EXERCISE GOAL: From the entries below, gather each line containing the word "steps".

RECORDS TO USE:
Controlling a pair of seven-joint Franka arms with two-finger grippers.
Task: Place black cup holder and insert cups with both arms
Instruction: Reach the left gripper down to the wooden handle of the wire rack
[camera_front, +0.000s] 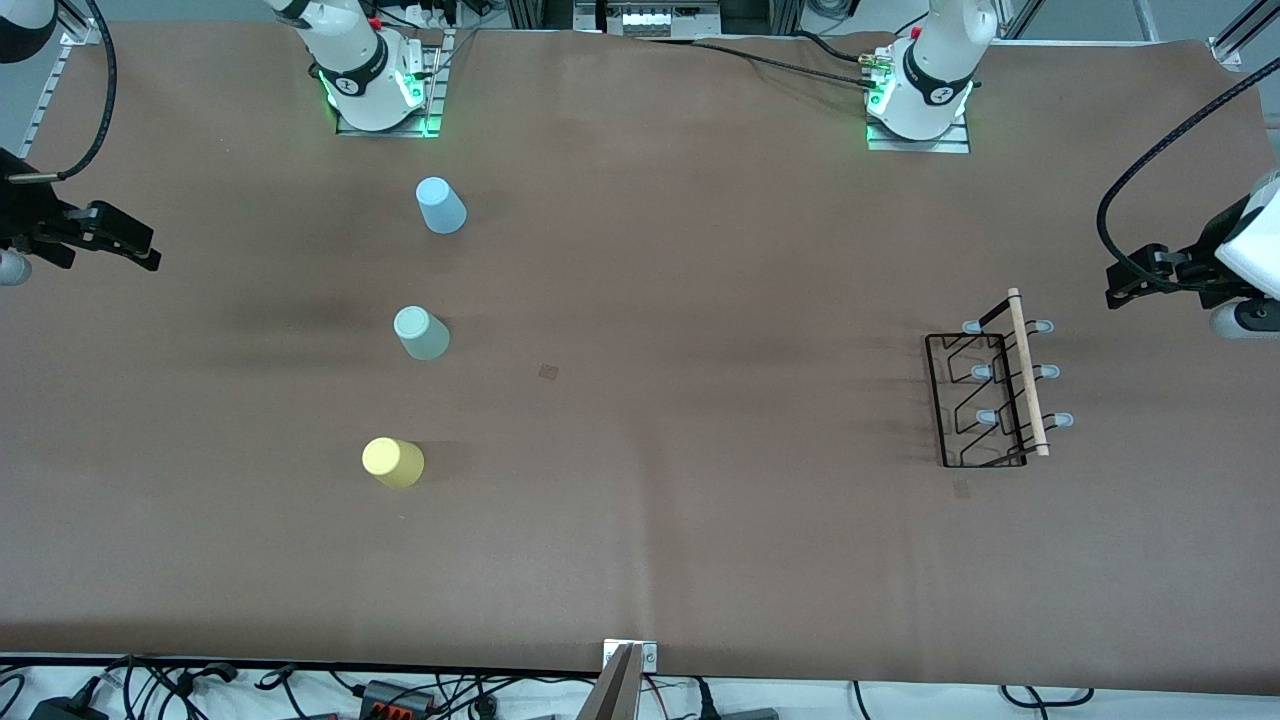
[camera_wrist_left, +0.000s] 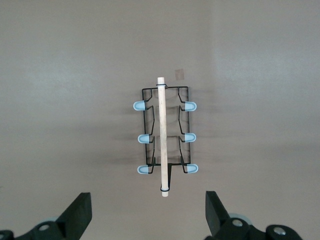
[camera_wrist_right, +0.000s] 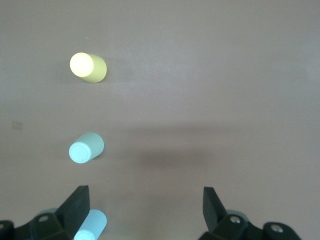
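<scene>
The black cup holder (camera_front: 990, 385) is standing on the brown table (camera_front: 700, 250) near the left arm's end. Three cups are sitting upside down near the right arm's end: the light blue cup (camera_front: 440, 205), the mint-green cup (camera_front: 421, 333), and the yellow cup (camera_front: 392, 462) closest to the front camera. The left gripper (camera_wrist_left: 147, 217) is hanging over the table beside the rack, fingers wide apart, holding nothing. The right gripper (camera_wrist_right: 145, 212) is hanging beside the cups, also wide and holding nothing.

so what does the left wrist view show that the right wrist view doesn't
Only the left wrist view shows the black cup holder, upright on the table with its wooden rod handle on top and no cups on its six pegs, framed by the open left tool. Only the right wrist view shows the cups: yellow cup, mint-green cup and light blue cup, below the open right tool. Both share the brown table.
</scene>
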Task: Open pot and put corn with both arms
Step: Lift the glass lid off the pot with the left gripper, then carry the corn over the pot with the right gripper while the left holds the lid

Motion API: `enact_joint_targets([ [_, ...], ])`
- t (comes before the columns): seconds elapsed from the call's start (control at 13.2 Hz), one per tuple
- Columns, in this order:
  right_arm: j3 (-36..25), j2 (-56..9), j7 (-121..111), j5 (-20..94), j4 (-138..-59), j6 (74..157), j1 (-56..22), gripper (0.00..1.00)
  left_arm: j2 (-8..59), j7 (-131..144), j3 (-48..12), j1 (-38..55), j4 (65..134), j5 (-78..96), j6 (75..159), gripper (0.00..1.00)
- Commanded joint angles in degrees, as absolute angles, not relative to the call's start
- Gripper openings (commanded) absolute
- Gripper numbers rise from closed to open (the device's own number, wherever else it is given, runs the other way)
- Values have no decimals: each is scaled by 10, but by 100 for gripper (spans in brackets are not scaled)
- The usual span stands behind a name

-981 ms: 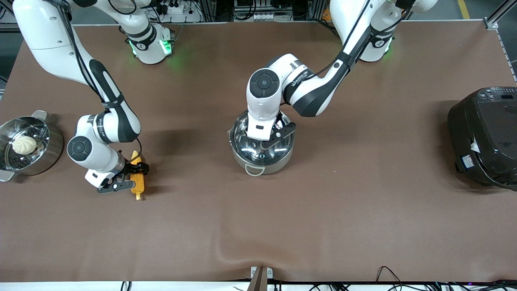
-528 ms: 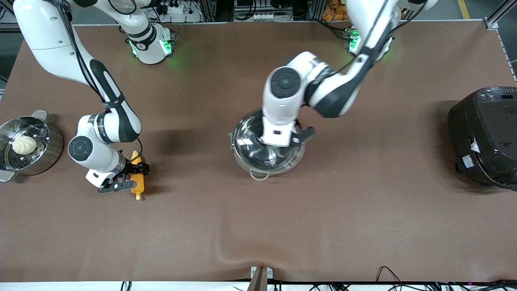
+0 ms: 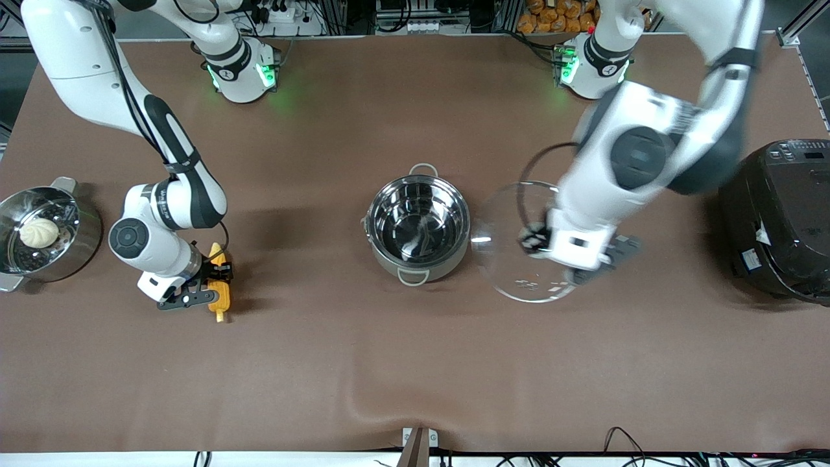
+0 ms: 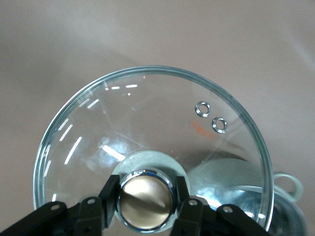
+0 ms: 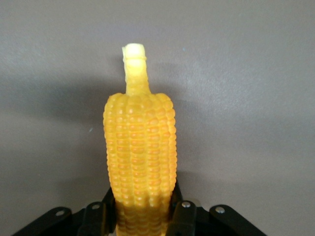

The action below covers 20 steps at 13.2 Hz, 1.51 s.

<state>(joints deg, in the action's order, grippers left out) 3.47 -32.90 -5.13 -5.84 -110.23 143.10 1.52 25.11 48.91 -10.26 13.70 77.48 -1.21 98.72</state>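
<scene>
The steel pot (image 3: pixel 418 224) stands open in the middle of the table, with nothing inside. My left gripper (image 3: pixel 548 251) is shut on the coppery knob (image 4: pixel 146 199) of the glass lid (image 3: pixel 506 259) and holds the lid in the air beside the pot, toward the left arm's end. In the left wrist view the gripper (image 4: pixel 146 197) clamps the knob from both sides, and the lid (image 4: pixel 147 118) fills the view. My right gripper (image 3: pixel 206 285) is shut on the yellow corn (image 3: pixel 220 293), low at the table toward the right arm's end. In the right wrist view, the gripper (image 5: pixel 142 214) pinches the corn (image 5: pixel 140 147), whose stub points away.
A steel pot with a perforated insert and a white bun (image 3: pixel 39 233) stands at the right arm's end. A large black rice cooker (image 3: pixel 778 220) stands at the left arm's end, close to the left arm's elbow. The brown cloth has a wrinkle (image 3: pixel 389 405) near the front edge.
My left gripper has lifted the lid off the pot and swung it sideways toward the left arm's end, uncovering the pot. The right gripper and corn have barely shifted.
</scene>
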Motion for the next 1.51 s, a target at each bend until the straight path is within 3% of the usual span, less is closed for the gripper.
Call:
enact_joint_targets([
  [0.0, 42, -290, -44, -69, -1092, 1392, 0, 0, 228, 389, -111, 83, 805, 4, 974, 0],
  [0.38, 48, -283, -8, -55, -962, 1197, -66, 0, 232, 264, -110, 4, 862, 0, 990, 0],
  [0.6, 48, -284, 109, -25, -884, 1126, -144, 0, 234, 222, -108, -17, 905, -4, 1038, 0],
  [1.06, 48, -294, 359, -25, -840, 1107, -298, 0, 236, 183, -107, -39, 954, -5, 1091, 0],
  [1.43, 48, -386, 417, -28, -733, 1109, -376, 0, 234, 183, -108, -39, 982, -28, 1130, 0],
])
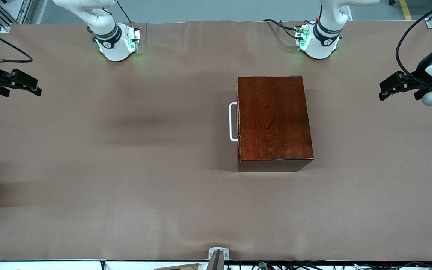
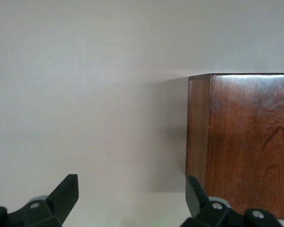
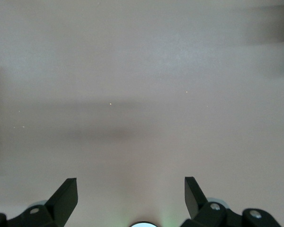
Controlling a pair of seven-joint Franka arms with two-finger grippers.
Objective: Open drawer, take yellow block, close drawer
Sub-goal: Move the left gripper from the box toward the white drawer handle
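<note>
A glossy dark reddish-brown wooden box (image 1: 274, 122) sits on the table toward the left arm's end. Its drawer is pushed in, and the white U-shaped handle (image 1: 232, 122) faces the right arm's end. The yellow block is hidden. My left gripper (image 1: 392, 88) hangs open and empty above the table's edge at the left arm's end; its wrist view (image 2: 131, 189) shows a corner of the box (image 2: 246, 142). My right gripper (image 1: 26, 85) hangs open and empty above the table's edge at the right arm's end; its wrist view (image 3: 131, 189) shows only bare table.
The brown table cover (image 1: 126, 168) is bare around the box. The two arm bases (image 1: 116, 41) (image 1: 319, 39) stand along the edge farthest from the front camera. A small metal bracket (image 1: 218, 255) sits at the nearest edge.
</note>
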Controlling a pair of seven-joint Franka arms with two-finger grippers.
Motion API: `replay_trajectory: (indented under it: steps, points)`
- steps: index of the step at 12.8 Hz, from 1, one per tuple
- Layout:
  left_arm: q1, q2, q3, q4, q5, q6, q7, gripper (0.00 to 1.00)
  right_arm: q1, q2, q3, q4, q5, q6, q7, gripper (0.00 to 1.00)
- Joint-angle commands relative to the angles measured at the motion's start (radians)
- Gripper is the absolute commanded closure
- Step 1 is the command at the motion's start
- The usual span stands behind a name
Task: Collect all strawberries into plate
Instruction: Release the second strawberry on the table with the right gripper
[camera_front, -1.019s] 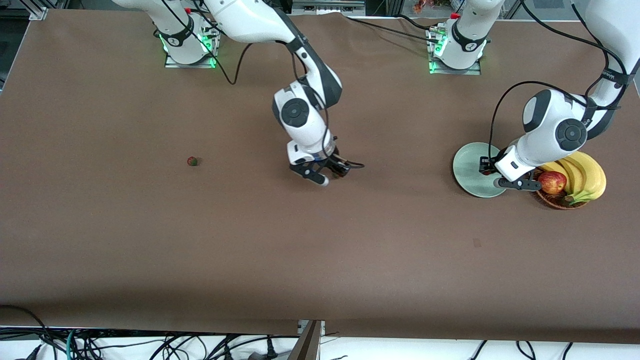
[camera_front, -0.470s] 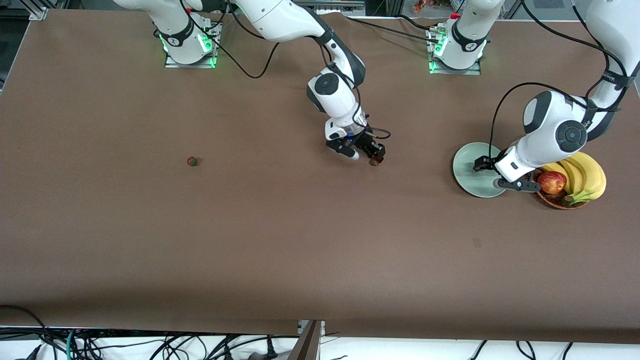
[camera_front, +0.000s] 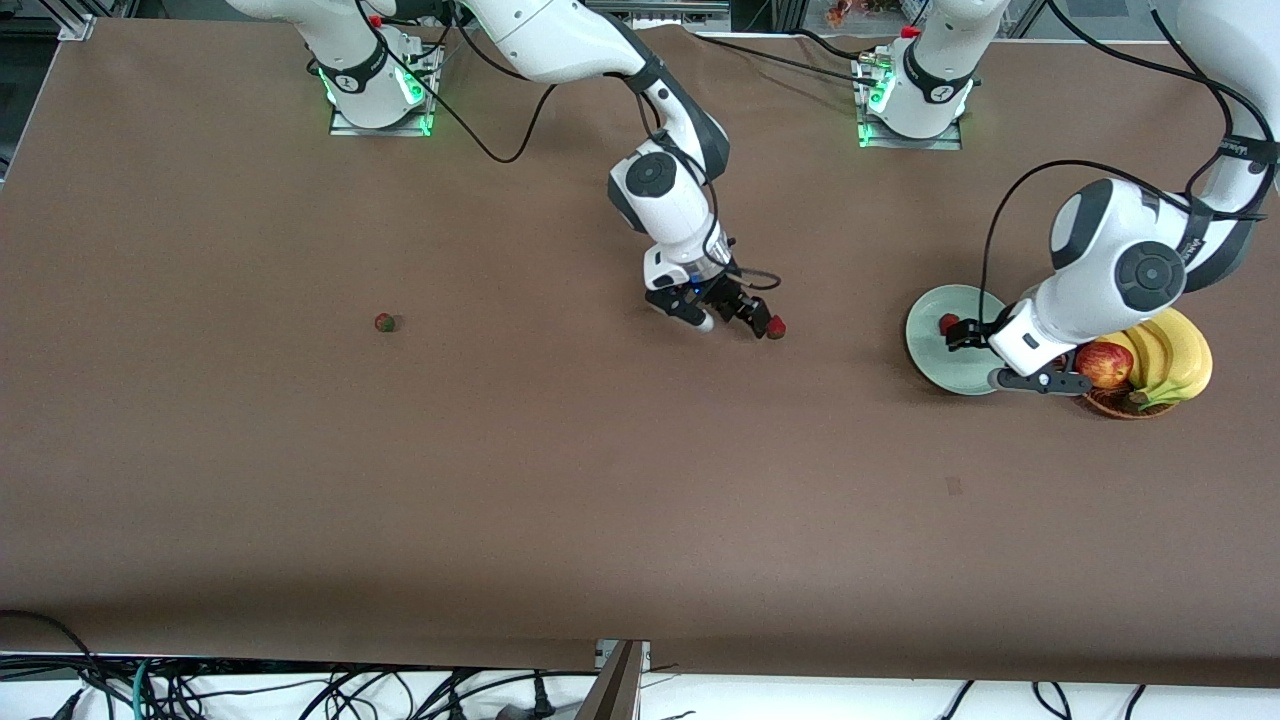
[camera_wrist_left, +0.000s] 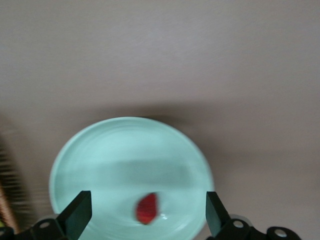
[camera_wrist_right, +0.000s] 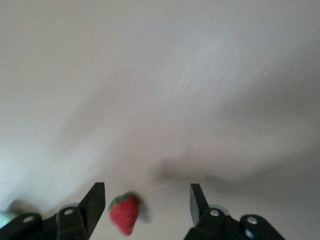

RESPONSE TO THE EXERCISE:
The action below covers 20 steps at 13.2 Hz, 1.51 s.
Motion API: `replay_trajectory: (indented under it: steps, points)`
- steps: index of the step at 12.8 Hz, from 1, one per tuple

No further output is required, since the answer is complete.